Your assignment ▸
For each line of the listing below that contains the string "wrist", copy the line.

Task data ▸
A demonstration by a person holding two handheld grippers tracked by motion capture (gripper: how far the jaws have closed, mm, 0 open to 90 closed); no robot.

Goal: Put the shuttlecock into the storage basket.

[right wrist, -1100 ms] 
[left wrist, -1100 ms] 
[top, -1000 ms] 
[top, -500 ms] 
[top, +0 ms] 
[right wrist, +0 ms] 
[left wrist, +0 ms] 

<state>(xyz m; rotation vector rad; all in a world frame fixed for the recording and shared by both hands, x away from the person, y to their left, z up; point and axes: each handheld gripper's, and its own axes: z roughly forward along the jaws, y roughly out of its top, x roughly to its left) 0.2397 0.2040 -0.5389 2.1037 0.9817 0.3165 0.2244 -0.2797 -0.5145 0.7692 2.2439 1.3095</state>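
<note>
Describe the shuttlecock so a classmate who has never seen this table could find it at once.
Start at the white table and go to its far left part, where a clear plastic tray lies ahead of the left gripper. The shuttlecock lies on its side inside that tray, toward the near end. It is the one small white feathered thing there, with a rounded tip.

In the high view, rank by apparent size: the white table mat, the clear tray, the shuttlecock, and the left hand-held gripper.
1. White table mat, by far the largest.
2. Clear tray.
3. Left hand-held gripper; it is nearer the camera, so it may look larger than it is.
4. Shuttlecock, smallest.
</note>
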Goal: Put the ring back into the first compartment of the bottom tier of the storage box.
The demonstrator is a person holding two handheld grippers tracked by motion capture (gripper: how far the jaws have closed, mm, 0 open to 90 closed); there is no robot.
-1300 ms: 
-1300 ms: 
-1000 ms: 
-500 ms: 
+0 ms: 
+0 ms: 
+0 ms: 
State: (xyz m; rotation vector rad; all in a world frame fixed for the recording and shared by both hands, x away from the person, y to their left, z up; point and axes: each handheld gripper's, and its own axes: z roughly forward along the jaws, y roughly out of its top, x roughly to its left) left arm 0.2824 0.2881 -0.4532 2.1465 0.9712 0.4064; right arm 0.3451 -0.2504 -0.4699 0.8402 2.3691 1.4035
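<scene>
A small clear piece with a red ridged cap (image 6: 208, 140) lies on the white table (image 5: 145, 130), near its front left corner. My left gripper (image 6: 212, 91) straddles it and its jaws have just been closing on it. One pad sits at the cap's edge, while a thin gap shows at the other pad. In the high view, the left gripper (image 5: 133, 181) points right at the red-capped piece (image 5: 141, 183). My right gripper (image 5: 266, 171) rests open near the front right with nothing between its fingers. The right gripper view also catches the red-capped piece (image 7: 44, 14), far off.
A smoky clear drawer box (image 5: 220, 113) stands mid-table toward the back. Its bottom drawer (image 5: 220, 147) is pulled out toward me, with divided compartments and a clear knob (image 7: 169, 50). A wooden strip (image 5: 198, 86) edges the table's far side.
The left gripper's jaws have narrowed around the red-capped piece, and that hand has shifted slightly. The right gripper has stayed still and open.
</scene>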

Solved exercise ▸
[right wrist, -1100 ms] 
[left wrist, -1100 ms] 
[right wrist, +0 ms] 
[left wrist, +0 ms] 

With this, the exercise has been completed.